Task directions
A single number is required: how many lines in the data below contain "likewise".

Source data:
-.-.-
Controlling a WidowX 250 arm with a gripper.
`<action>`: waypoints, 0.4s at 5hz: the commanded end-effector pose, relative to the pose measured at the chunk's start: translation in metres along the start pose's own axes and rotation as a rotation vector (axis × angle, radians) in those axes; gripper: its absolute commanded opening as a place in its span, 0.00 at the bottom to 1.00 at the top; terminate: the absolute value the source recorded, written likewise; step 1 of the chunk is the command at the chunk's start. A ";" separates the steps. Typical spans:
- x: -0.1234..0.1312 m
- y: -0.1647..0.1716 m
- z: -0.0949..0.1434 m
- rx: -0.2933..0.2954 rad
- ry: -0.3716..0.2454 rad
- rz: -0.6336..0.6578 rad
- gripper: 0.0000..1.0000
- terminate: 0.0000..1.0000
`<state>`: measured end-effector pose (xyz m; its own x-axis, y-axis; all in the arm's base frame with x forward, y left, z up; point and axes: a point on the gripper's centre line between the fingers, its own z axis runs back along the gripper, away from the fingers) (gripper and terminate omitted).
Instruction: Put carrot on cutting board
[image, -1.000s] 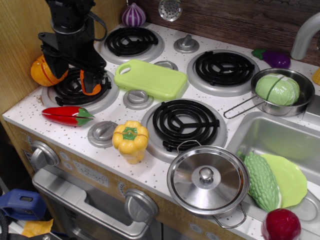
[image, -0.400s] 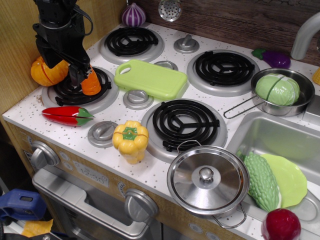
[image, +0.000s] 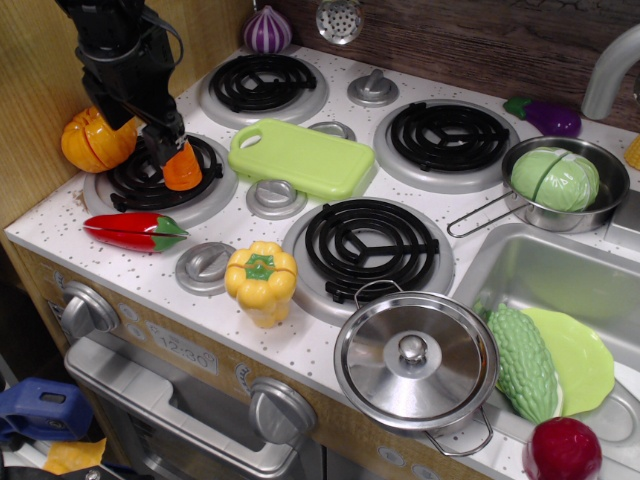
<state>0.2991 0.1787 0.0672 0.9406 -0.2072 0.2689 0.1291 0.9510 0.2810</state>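
Gripping carrot (image: 182, 167) over front-left burner (image: 160, 180), gripper (image: 168, 140) clenched on its top end.
Since 0.4 s ago the arm has tilted and shifted a bit right; carrot sits about the same spot, low over the coil. Cutting board (image: 303, 157) lies just right of that burner, flat between burners, top bare. White speckled stovetop (image: 300, 340), wood wall at left, sink (image: 520, 270) at right. Pumpkin (image: 92, 140) sits close behind arm; chili (image: 135, 231) in front near counter edge. Path rightward to board looks open.
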 end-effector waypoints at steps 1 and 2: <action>0.014 0.007 0.012 -0.002 -0.076 0.002 1.00 0.00; 0.017 0.005 0.003 -0.059 -0.088 0.006 1.00 0.00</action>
<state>0.3093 0.1698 0.0566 0.9272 -0.1931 0.3210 0.1465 0.9756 0.1638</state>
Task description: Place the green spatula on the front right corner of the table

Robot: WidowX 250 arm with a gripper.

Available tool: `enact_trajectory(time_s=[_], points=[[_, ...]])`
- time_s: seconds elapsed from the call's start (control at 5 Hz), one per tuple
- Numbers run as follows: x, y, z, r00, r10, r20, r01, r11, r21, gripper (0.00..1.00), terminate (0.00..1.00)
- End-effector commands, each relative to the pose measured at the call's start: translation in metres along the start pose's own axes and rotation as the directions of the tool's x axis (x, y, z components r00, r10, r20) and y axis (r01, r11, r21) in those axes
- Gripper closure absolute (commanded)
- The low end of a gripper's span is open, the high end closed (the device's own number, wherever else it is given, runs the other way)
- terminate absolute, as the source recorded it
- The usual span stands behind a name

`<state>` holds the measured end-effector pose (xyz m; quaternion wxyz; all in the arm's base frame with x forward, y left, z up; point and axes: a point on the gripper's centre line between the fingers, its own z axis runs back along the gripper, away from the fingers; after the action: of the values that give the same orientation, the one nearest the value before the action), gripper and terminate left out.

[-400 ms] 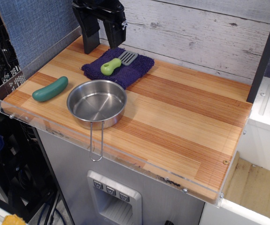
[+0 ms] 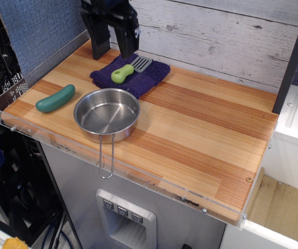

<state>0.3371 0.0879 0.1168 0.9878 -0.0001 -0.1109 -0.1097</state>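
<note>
Green spatula [image 2: 127, 70]: small toy with a chunky lime-green handle and a grey slotted blade, lying flat on the purple cloth [image 2: 133, 78] at the back left of the table [image 2: 200, 135], its long axis running diagonally with the handle pointing toward the front left and the blade toward the back wall. Gripper [image 2: 113, 49]: black, hanging just behind the cloth with its two fingers standing apart and holding nothing. Also lying on the table: a steel pan [image 2: 107, 115] and a teal cucumber toy [image 2: 55, 98], both well apart from the spatula's cloth.

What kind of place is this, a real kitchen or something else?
Probably a mock toy kitchen built for robot practice: a wooden table edged in clear acrylic, a toy green spatula on a purple cloth, a steel pan, and a gripper overhead.
</note>
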Motion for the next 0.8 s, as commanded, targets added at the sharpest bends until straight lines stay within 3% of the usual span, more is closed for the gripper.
enact_trajectory(time_s=[0.0,0.2,0.6], points=[[0.037,0.045,-0.031,1.000,0.018,0.013,-0.018,1.000,0.023,0.00,0.00],[0.048,0.058,-0.044,0.999,0.029,0.013,-0.029,0.999,0.012,0.00,0.00],[0.050,0.049,-0.055,1.000,0.006,-0.028,-0.006,1.000,0.014,0.00,0.00]])
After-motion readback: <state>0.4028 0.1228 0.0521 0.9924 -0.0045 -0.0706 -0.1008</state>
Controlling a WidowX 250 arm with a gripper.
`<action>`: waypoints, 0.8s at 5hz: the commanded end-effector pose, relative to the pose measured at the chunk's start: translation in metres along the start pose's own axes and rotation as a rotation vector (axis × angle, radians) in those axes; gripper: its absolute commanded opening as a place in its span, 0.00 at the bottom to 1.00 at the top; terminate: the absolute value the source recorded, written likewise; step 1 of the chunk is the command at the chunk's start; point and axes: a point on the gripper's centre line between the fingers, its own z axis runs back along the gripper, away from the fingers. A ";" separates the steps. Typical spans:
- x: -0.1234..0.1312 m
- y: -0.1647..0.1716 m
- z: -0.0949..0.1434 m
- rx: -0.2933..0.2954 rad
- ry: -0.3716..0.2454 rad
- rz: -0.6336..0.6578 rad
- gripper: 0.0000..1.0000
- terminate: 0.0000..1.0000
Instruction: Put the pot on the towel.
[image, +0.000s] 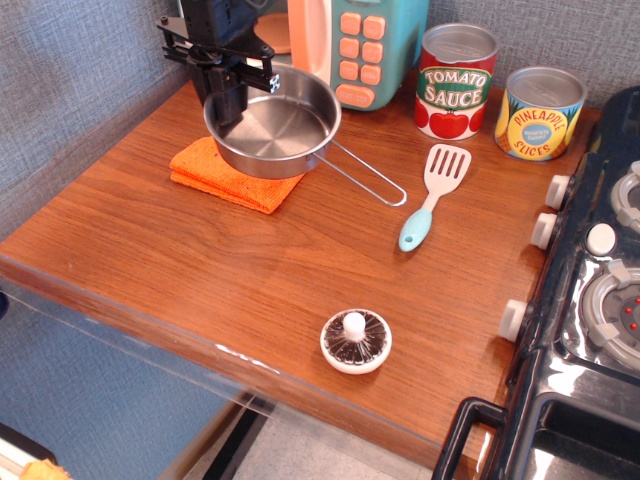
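Steel pot (275, 128): one, over one orange towel (225, 175); two cans (455, 80).

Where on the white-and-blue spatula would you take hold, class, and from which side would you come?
Grip the spatula on its blue handle, coming straight down from above. It lies flat on the table, so only the top is open. The handle is narrow enough for fingers to close across, and it points away from the cans, leaving free space around it.
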 end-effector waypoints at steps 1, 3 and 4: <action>0.010 0.019 -0.007 0.073 0.009 0.060 0.00 0.00; 0.012 0.037 -0.026 0.100 0.056 0.083 0.00 0.00; 0.015 0.046 -0.026 0.093 0.051 0.107 0.00 0.00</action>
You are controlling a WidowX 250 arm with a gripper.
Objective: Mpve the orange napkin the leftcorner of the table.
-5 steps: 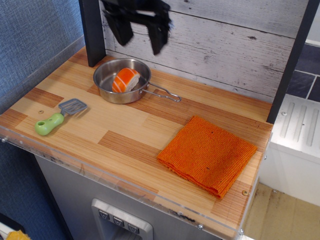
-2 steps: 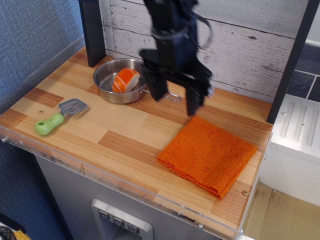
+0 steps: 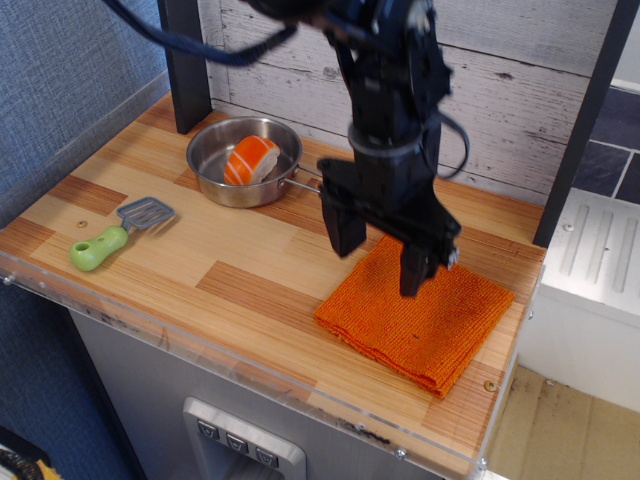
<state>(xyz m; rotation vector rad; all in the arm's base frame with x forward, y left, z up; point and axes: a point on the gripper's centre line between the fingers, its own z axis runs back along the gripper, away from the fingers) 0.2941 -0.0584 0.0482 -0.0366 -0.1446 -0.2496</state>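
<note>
The orange napkin [image 3: 430,320] lies flat and folded on the right front part of the wood-plank table [image 3: 230,260]. My black gripper [image 3: 378,262] hangs from above over the napkin's back left part, fingers pointing down. Its jaws stand apart, open and empty, one finger [image 3: 343,225] at the napkin's back left edge, the other [image 3: 414,272] over the cloth. I cannot tell whether the fingertips touch the napkin.
A steel pan [image 3: 245,160] with a small orange-and-white striped object [image 3: 250,158] stands at the back left. A green-handled spatula [image 3: 115,235] lies near the left front. A dark post [image 3: 185,60] stands at the back left, another [image 3: 580,130] at the right. The clear plastic edge [image 3: 250,365] runs along the front.
My gripper has come down from the top and moved right and forward, from above the pan to over the napkin. The napkin has not moved.
</note>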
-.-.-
Reply
2